After waiting for a long while, we get this error message when type
xxx@arthur2:~$ nvidia-smi Unable to determine the device handle for GPU 0000:05:00.0: Unknown Error
We additionally ran two diagnostic commands, one is
nvidia-bug-report.sh, generated a long log file (there are too many information in there for us to understand).
We also ran
dmesg | tail -n 10
[ 15.487615] input: HDA NVidia HDMI/DP,pcm=8 as /devices/pci0000:00/0000:00:03.0/0000:03:00.0/0000:04:10.0/0000:05:00.1/sound/card4/input27 [ 15.487780] input: HDA NVidia HDMI/DP,pcm=7 as /devices/pci0000:00/0000:00:02.0/0000:07:00.0/0000:08:10.0/0000:09:00.1/sound/card2/input14 [ 15.487872] input: HDA NVidia HDMI/DP,pcm=8 as /devices/pci0000:00/0000:00:02.0/0000:07:00.0/0000:08:10.0/0000:09:00.1/sound/card2/input15 [ 15.487962] input: HDA NVidia HDMI/DP,pcm=9 as /devices/pci0000:00/0000:00:03.0/0000:03:00.0/0000:04:10.0/0000:05:00.1/sound/card4/input28 [ 15.488220] input: HDA NVidia HDMI/DP,pcm=9 as /devices/pci0000:00/0000:00:02.0/0000:07:00.0/0000:08:10.0/0000:09:00.1/sound/card2/input16 [ 18.121912] e1000e: eno1 NIC Link is Up 1000 Mbps Full Duplex, Flow Control: None [ 18.121939] IPv6: ADDRCONF(NETDEV_CHANGE): eno1: link becomes ready [ 22.457798] kauditd_printk_skb: 32 callbacks suppressed [ 22.457800] audit: type=1400 audit(1534714452.748:43): apparmor="DENIED" operation="open" profile="/usr/sbin/cups-browsed" name="/usr/share/cups/locale/" pid=1092 comm="cups-browsed" requested_mask="r" denied_mask="r" fsuid=0 ouid=0 [ 22.457807] audit: type=1400 audit(1534714452.748:44): apparmor="DENIED" operation="open" profile="/usr/sbin/cups-browsed" name="/usr/share/locale/" pid=1092 comm="cups-browsed" requested_mask="r" denied_mask="r" fsuid=0 ouid=0
After another restart on a different day,
nvidia-smi seems to be back to work. Now we can run tensorflow, pytorch normally just as before! I guess this is not urgent anymore but we are curious to know what went wrong and what we can do to prevent this!

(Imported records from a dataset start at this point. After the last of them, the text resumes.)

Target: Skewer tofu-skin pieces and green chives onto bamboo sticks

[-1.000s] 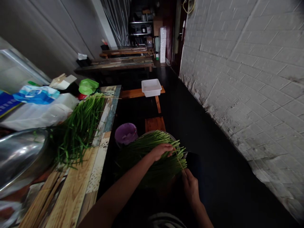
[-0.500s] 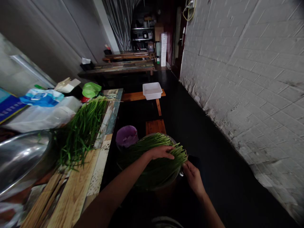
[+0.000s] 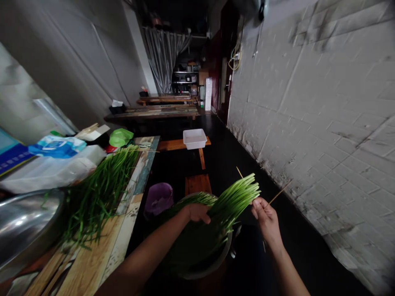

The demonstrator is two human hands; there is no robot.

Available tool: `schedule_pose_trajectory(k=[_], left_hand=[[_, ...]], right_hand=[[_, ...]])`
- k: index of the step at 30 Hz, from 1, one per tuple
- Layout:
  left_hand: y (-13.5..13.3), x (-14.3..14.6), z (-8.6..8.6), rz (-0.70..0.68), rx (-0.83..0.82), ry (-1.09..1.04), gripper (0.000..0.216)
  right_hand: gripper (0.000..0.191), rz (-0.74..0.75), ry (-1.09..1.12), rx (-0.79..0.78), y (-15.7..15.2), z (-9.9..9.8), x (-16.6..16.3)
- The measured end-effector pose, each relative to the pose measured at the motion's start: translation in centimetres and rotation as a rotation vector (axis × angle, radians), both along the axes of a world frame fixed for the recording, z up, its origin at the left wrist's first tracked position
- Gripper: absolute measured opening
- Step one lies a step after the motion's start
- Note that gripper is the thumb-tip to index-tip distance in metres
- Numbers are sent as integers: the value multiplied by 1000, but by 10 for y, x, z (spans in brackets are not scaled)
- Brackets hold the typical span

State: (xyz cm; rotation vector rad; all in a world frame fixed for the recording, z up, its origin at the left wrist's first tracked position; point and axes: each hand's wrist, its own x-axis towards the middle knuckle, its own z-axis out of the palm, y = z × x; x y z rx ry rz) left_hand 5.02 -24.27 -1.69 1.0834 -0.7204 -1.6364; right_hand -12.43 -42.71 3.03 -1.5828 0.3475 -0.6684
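A bunch of garlic chives (image 3: 236, 195) is lifted at a slant over a round basin (image 3: 226, 250), its pale cut ends pointing up and right. My left hand (image 3: 197, 213) is closed round the bunch lower down, its fingers partly hidden by the stalks. Beside the cut ends, my right hand (image 3: 263, 211) pinches a thin dry straw (image 3: 279, 192) that sticks out to the right. Another straw end shows behind the bunch. More chives (image 3: 200, 199) lie in the basin, whose inside is dark.
On the table (image 3: 137, 201) at my left lie loose chives (image 3: 101, 189) beside a steel bowl (image 3: 31, 226). A purple bin (image 3: 159, 197) stands left of the basin. Ahead, a white tub (image 3: 194, 139) sits on a wooden bench (image 3: 173, 145). A rough block wall (image 3: 308, 123) runs along the right.
The bunch has come up out of the basin in my left hand. My right hand has moved up and right with the straw. The view has tilted upward.
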Motion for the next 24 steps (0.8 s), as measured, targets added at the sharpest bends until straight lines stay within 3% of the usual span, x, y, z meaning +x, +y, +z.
schedule_pose_trajectory(k=[5, 9, 14, 17, 21, 24], left_hand=[[17, -2, 22, -286, 109, 2, 61], [34, 9, 16, -247, 75, -29, 46], [64, 15, -34, -191, 342, -144, 47], [68, 11, -68, -238, 433, -457, 47], [36, -4, -103, 79, 333, -1046, 30], [-6, -19, -125, 247, 291, -1146, 18]], right_hand=[[37, 13, -3, 17, -9, -14, 7], [37, 4, 56, 57, -2, -46, 4], [43, -8, 235, 132, 38, -125, -24], [43, -6, 315, 157, 63, -171, -49], [41, -63, 401, 146, 76, -205, -72], [42, -69, 429, 129, 74, -212, -77]])
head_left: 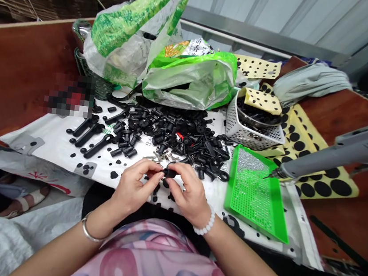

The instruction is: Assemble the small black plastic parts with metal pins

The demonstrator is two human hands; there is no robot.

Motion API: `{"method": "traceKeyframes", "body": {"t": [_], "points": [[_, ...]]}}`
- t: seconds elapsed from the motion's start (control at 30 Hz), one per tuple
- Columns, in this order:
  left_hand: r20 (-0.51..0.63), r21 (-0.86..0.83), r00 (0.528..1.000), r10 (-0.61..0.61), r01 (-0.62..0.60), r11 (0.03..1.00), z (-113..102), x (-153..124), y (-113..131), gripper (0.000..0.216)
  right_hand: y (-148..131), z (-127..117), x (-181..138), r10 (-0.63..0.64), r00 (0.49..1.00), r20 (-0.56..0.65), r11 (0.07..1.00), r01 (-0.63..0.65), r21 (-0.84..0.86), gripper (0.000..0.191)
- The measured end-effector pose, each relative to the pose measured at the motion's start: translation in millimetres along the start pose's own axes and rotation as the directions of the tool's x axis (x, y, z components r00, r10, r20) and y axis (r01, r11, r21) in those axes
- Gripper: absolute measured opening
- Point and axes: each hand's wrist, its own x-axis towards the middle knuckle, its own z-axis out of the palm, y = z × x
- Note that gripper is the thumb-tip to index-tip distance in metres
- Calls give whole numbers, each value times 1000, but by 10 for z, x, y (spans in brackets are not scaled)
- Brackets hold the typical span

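Observation:
Between my two hands, at the near edge of the white sheet, is a small black plastic part (168,173). My left hand (136,185) pinches its left end with thumb and forefinger. On the other end, the fingers of my right hand (189,193) are closed round it. My fingertips partly cover the part, so its full shape is hidden. Just beyond my hands lies a heap of loose black plastic parts (171,130), with small metal pieces (161,156) at its near side. Several black handle-shaped pieces (97,145) lie side by side left of the heap.
A green perforated tray (262,210) with small silvery pieces sits right, under the tip of a grey electric screwdriver (330,149). Behind it stand a white basket (254,140) and yellow sheets of black dots (320,186). Green plastic bags (191,78) are at the back. A sandalled foot (29,199) shows left.

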Motion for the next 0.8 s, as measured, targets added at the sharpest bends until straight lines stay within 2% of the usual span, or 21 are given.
{"method": "traceKeyframes", "body": {"t": [0.1, 0.2, 0.3, 0.5, 0.67, 0.8], "points": [[-11, -140, 986, -168, 164, 976, 23, -14, -25, 9, 19, -10, -5, -51, 999, -17, 998, 50, -26, 27], [56, -336, 930, -364, 360, 870, 66, -19, -36, 17, 61, -4, -13, -121, 992, -20, 989, 119, -91, 28], [92, -439, 897, -433, 427, 791, 109, -29, -40, 21, 103, 14, -30, -143, 989, -33, 982, 138, -126, 28], [62, -445, 926, -371, 359, 821, 101, -59, -46, 20, 75, 15, -44, -59, 995, -77, 998, 58, -14, 27], [9, -391, 966, -258, 241, 888, 73, -84, -77, 15, 44, -6, -52, -35, 998, -43, 999, 35, 8, 25], [-13, -299, 990, -141, 131, 945, 73, -118, -126, 9, 34, -14, -44, 52, 999, 3, 995, -52, 84, 22]]}}
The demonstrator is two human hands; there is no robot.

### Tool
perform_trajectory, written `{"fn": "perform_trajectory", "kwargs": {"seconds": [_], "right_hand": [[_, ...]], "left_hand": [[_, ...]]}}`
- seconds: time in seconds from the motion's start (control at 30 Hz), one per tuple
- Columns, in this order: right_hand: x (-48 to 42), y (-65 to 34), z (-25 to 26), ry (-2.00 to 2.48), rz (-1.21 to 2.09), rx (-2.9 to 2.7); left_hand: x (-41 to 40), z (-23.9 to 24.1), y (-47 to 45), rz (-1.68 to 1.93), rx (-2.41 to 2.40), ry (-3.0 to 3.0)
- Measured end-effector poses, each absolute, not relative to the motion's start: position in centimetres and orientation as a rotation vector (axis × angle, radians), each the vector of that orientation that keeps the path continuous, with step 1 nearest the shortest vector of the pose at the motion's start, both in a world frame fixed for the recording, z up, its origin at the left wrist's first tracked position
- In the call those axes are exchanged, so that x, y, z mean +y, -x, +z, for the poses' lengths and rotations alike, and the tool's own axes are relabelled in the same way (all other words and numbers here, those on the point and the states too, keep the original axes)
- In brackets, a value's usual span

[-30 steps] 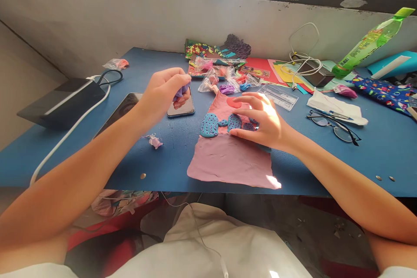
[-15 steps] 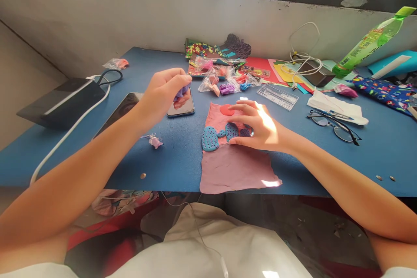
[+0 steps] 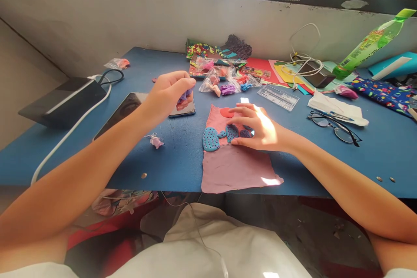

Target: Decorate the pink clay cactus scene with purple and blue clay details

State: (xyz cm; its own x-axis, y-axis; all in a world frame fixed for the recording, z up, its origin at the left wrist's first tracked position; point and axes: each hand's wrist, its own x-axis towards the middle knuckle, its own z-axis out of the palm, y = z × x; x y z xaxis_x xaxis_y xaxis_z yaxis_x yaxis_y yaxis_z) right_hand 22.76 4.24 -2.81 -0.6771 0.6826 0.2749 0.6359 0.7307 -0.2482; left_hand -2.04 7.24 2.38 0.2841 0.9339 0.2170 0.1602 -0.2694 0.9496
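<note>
A flat pink clay sheet [image 3: 235, 167] lies on the blue table [image 3: 176, 160], its near edge reaching the table's front edge. On it sit teal dotted clay shapes [image 3: 210, 139] and a red clay disc [image 3: 226, 112]. My right hand [image 3: 257, 128] rests on the sheet, fingers spread over the teal shapes. My left hand [image 3: 169, 93] is raised above a phone [image 3: 186, 109], fingers pinched on a small purple clay lump [image 3: 184, 94].
Small bags of coloured clay [image 3: 224, 82] and coloured paper [image 3: 280, 71] lie at the back. Glasses [image 3: 332, 124], a tissue [image 3: 337, 110], a green bottle [image 3: 369, 45], a cable with a charger [image 3: 306, 69], a black box [image 3: 61, 100], a tablet [image 3: 124, 110] and a purple clay scrap [image 3: 156, 141] surround the work.
The pink sheet was turned and slid toward the table's front edge under my right hand, then stayed put. My left hand drifted slightly right with the purple lump.
</note>
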Motion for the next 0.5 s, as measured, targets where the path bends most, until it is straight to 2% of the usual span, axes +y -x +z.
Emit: {"fn": "perform_trajectory", "kwargs": {"seconds": [0.5], "right_hand": [[4.19,-22.68,-2.86,1.010,0.198,-2.558]], "left_hand": [[6.72,2.80,1.87,0.985,1.091,-1.655]]}}
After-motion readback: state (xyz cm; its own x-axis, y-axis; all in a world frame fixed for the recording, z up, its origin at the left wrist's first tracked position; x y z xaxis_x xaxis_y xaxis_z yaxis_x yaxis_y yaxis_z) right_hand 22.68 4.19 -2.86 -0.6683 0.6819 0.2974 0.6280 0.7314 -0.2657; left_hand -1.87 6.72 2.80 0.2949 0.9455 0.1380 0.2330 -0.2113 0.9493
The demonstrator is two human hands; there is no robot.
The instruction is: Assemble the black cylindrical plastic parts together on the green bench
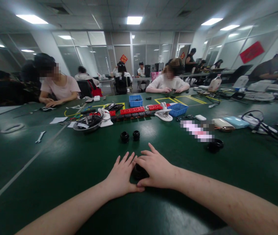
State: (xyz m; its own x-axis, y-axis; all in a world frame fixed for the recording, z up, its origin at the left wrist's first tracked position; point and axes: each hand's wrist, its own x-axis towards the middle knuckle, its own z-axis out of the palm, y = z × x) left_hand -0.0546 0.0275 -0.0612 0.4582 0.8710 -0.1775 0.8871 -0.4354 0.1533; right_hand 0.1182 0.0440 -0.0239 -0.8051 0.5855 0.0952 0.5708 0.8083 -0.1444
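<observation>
A small, dark, round black part [139, 172] rests on the green table, mostly hidden between my two hands. My left hand [120, 178] lies beside it on the left, fingers stretched out and spread, with the thumb pointing along its near side. Over its right side curves my right hand [157, 166], thumb in front and fingers across the far side, the index finger lifted. Just beyond stand two similar black round parts, a left one [124, 136] and a right one [136, 135]. Farther right is another black rounded item [215, 144], its kind unclear.
A wrench [40, 137] and a white ring [12, 128] lie at left. Across the middle are a cluttered bowl [87, 127], red-topped strips [132, 111], a white clamp [163, 112] and blue bins [178, 110]. Cables [261, 120] run at right. Co-workers sit opposite.
</observation>
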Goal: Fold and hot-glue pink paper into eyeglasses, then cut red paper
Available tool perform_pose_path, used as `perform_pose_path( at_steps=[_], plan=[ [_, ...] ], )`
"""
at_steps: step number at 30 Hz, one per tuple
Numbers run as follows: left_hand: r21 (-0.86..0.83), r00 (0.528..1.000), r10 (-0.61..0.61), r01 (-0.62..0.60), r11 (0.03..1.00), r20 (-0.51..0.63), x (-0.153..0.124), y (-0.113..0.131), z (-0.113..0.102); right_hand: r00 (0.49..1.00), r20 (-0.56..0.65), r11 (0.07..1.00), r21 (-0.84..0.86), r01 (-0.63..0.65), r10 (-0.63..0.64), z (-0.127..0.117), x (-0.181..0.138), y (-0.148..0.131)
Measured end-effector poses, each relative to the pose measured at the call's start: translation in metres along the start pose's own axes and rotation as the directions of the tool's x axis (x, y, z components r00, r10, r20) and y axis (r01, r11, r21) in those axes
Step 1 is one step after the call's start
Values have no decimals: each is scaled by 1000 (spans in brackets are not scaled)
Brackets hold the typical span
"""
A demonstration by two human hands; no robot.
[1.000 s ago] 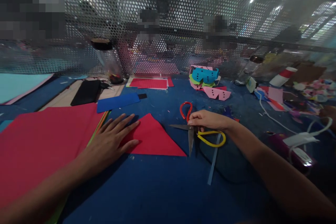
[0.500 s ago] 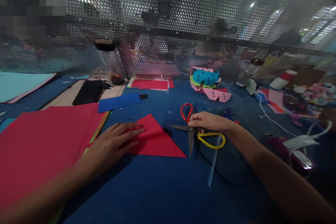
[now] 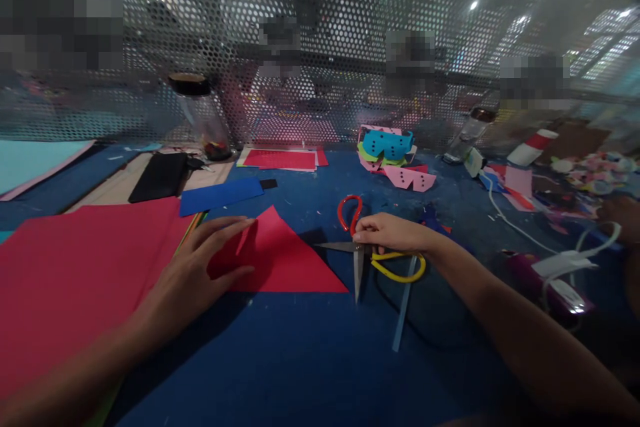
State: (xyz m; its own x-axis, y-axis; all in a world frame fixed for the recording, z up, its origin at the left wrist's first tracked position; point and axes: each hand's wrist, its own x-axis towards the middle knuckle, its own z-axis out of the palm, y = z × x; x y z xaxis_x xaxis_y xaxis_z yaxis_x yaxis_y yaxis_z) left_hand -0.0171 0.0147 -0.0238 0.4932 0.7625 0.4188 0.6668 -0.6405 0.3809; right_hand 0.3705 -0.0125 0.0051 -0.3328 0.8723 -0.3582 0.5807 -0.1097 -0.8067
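Observation:
My left hand (image 3: 200, 267) lies over the left corner of a red paper triangle (image 3: 287, 260) on the blue table, fingers stretched and slightly raised. My right hand (image 3: 390, 235) rests on a pair of scissors (image 3: 357, 250) with one red handle loop and one yellow handle loop. Its fingers are pinched at the pivot. The blades are spread apart, one pointing left and one toward me. A large red sheet (image 3: 75, 273) lies under my left forearm.
A blue strip (image 3: 220, 195) and a black pouch (image 3: 160, 177) lie behind the red sheet. Paper cutouts in blue and pink (image 3: 395, 157) sit by the perforated metal screen (image 3: 320, 47). A jar (image 3: 200, 113), cables and coloured scraps (image 3: 550, 193) fill the right side.
My left hand has slid a little left and back on the triangle, lifting its fingers. My right hand stays on the scissors.

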Motion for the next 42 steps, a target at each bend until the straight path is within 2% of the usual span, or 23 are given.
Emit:
perform_pose_path(
  at_steps=[6, 11, 19, 30, 33, 35, 37, 40, 42],
  plan=[
    [-116, 977, -204, 197, 973, -53, -4, 1, -1, 1000, 4, 1000, -14, -4, 4, 1, 0, -4],
    [-104, 976, -192, 181, 978, -107, -5, 9, -9, 999, 31, 1000, -15, 14, -13, 0, -3, -8],
    [-123, 959, -269, 258, 958, -87, 0, 14, -13, 994, 107, 999, -41, 15, -10, 2, -6, -15],
    [-127, 939, -342, 335, 934, -36, 2, 5, -9, 993, 117, 994, -106, 21, -9, 3, -8, -16],
    [-68, 960, -276, 273, 960, -47, 4, 3, -8, 994, 106, 989, -148, 26, -10, 4, -7, -15],
    [-3, 987, -158, 158, 987, -32, 6, 4, -9, 995, 101, 985, -168, 28, -11, 4, -7, -15],
    [15, 998, 13, -14, 1000, 60, 6, 6, -9, 996, 92, 984, -177, 26, -10, 4, -8, -16],
    [-41, 934, 226, -224, 974, 276, 6, 7, -5, 996, 85, 983, -182, 22, -6, 4, -9, -18],
    [-45, 893, 261, -263, 964, 367, 6, 6, 0, 996, 85, 983, -183, 16, 0, 4, -9, -18]
  ],
)
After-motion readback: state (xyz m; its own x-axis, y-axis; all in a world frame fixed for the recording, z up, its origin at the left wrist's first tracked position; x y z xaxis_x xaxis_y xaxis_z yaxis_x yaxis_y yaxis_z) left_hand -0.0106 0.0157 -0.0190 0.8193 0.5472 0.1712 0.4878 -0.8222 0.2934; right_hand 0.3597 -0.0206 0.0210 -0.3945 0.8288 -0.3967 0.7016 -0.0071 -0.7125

I’ve been asking other people in the lab to start running their programs again to see if the machine will break again. I guess it would nice if I can provide some diagnostic details here for you guys and it would be nice if we can get some explanation. I’ll keep updating this issue if it breaks again.